Directions for this task. Nothing but an exact repeat of the data, with pictures removed, belongs in the answer.
++++++
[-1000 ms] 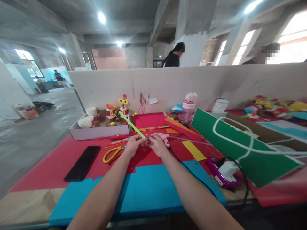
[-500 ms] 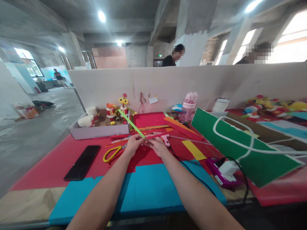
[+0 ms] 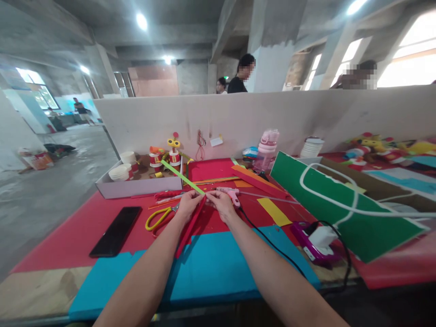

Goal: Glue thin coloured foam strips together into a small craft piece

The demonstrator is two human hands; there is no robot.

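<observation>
Between my hands a green paper strip (image 3: pixel 184 178) and a red paper strip (image 3: pixel 191 225) meet at one end. My left hand (image 3: pixel 190 204) pinches them near the join, the green strip pointing away to the upper left and the red one hanging toward me. My right hand (image 3: pixel 220 203) is closed at the same join, thumb and fingers on the strip ends. Just behind it lies a pink glue gun (image 3: pixel 232 195) with a black cord. Yellow-handled scissors (image 3: pixel 158 219) rest left of my left hand, their blades partly hidden.
A black phone (image 3: pixel 116 231) lies at left on the red table cover. Behind it, a shallow box (image 3: pixel 143 185) holds paper cups and small cup figures. At right stand a green board (image 3: pixel 334 204) and a purple power strip (image 3: pixel 315 245). A blue sheet (image 3: pixel 218 268) covers the front edge.
The red strip has swung from pointing right to hanging toward me, under my left forearm. The green strip's far end has dropped slightly left. Both hands stay at the join.
</observation>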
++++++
Problem solution.
[-1000 ms] 
[-500 ms] 
[+0 ms] 

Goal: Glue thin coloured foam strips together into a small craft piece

The demonstrator is two human hands; there is no robot.

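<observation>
Between my hands a green paper strip (image 3: pixel 184 178) and a red paper strip (image 3: pixel 191 225) meet at one end. My left hand (image 3: pixel 190 204) pinches them near the join, the green strip pointing away to the upper left and the red one hanging toward me. My right hand (image 3: pixel 220 203) is closed at the same join, thumb and fingers on the strip ends. Just behind it lies a pink glue gun (image 3: pixel 232 195) with a black cord. Yellow-handled scissors (image 3: pixel 158 219) rest left of my left hand, their blades partly hidden.
A black phone (image 3: pixel 116 231) lies at left on the red table cover. Behind it, a shallow box (image 3: pixel 143 185) holds paper cups and small cup figures. At right stand a green board (image 3: pixel 334 204) and a purple power strip (image 3: pixel 315 245). A blue sheet (image 3: pixel 218 268) covers the front edge.
The red strip has swung from pointing right to hanging toward me, under my left forearm. The green strip's far end has dropped slightly left. Both hands stay at the join.
</observation>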

No other output belongs to this answer.